No dia 13 de Janeiro deste ano, solicitada pelas Irmãs Combonianas da Província de Moçambique-Africa do Sul, realizei uma formação sobre a Protecção dos Menores com o objectivo de aprofundar a importância de ter um protocolo, a maneira de elaborá-lo e as estratégias para implementá-lo. A formação teve lugar no Centro Catequético da Diocese de Nacala em Carapira, na Província de Nampula ao norte de Moçambique. Participaram 24 Irmãs Combonianas de diferentes nacionalidades (Ecuador, Itália, Costa Rica, Espanha, Brasil e Portugal) trabalhando sobretudo nos âmbitos de saúde, educação e outros ministérios.

A formação teve o objectivo de sensibilizar sobre a chaga do abuso sexual em geral e no contexto africano, os factores e contextos de risco, as consequências nas vítimas e a necessidade de uma mudança de mentalidade. Houve também oportunidade de refletir sobre os passos que a Igreja está dando e a necessidade de implementar directrizes, protocolos e códigos de conduta para a salvaguarda dos menores e pessoas vulneráveis. A seguir se contextualizaram estas directrizes nos diferentes âmbitos de missão e no contexto cultural particular.

Encontrei um público muito receptivo, comprometido, com experiência sobre as práticas culturais e os hábitos de conduta em relação aos menores no contexto africano e moçambicano e sobretudo, disposto a responder ao desafio da prevenção e combate ao abuso sexual na realidade local.

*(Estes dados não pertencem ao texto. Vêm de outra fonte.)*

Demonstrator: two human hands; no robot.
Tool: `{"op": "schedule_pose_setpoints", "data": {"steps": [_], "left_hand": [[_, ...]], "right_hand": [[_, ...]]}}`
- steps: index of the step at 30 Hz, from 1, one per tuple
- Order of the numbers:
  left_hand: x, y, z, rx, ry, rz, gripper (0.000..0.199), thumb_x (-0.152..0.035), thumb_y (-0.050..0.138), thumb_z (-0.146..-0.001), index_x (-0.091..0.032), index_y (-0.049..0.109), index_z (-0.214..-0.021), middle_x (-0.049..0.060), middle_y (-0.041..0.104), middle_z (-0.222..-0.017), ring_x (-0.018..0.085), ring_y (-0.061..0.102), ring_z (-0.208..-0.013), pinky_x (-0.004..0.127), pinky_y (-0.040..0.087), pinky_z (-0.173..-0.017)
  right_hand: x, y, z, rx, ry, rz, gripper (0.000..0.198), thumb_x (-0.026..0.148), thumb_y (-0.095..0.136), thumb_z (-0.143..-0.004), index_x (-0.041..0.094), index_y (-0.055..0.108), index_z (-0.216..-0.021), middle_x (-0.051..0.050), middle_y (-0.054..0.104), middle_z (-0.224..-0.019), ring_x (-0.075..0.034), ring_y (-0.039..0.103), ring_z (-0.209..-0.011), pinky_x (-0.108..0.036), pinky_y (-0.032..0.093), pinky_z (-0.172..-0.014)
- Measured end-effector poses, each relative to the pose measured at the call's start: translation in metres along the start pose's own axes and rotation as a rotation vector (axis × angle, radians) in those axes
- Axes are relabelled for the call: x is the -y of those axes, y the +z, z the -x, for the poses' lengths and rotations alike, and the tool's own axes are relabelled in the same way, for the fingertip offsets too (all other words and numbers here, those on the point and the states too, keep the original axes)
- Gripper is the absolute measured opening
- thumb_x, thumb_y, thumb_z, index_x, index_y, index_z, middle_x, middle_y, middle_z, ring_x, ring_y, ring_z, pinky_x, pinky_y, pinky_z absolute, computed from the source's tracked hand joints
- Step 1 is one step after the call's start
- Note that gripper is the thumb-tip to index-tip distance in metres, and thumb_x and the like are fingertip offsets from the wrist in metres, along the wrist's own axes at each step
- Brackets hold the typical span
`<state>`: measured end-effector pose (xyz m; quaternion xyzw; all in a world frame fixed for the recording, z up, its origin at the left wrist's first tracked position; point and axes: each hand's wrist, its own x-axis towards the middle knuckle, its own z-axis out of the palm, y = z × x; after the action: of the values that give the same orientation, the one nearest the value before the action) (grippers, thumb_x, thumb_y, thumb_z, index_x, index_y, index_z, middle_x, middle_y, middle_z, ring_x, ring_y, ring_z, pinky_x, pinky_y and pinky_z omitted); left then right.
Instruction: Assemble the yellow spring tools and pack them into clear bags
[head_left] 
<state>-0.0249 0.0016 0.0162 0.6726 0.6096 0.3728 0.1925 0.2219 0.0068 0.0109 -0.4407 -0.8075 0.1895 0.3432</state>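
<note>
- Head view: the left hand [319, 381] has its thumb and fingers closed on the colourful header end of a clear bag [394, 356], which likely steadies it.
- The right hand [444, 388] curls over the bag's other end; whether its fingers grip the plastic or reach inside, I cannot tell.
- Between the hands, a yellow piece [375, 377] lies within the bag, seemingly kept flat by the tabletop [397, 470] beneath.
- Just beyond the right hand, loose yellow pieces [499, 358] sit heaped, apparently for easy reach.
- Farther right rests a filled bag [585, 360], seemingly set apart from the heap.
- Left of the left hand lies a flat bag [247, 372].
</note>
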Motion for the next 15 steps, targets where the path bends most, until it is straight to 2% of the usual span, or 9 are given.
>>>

Algumas intervenções evidenciam o envolvimento das Irmãs Combonianas e o seu interesse em trabalhar activamente em rede na Protecção dos Menores:

  • A tomada de consciência de que a perspectiva em tratar o tema de política de salvaguarda não deve ser a protecção da Instituição, mas da criança em primeiro lugar.
  • A preocupação por uma acção urgente de combate e prevenção dos abusos nas escolas e internados e de implementação efectiva de protocolos e códigos de conduta.
  • A valorização da decisão do Papa Francisco de suprimir o Secreto Pontifício em relação aos crimes de abuso sexual.
  • A perplexidade diante das transferências para outros países de sacerdotes suspeitos e a sua destinação a ministérios em contacto directo com crianças e adolescentes.
  • A constatação do factor do medo a denunciar como um limite no combate do abuso, das práticas de abuso socialmente legitimadas, os factores culturais e os tabus que favorecem e normalizam as relações sexuais com menores assim como o incesto e o abuso entre pares e coetâneos.

No geral, percebi um grande interesse pelo tema e um desejo verdadeiro de entender e trabalhar em rede para juntos promovermos a protecção dos menores, bem sabendo que uma das grandes dificuldades que se encaram em Moçambique é a falta de recursos humanos preparados neste tema e a fraca sensibilização em geral, bem como o secretismo e o tabu que existem ao respeito.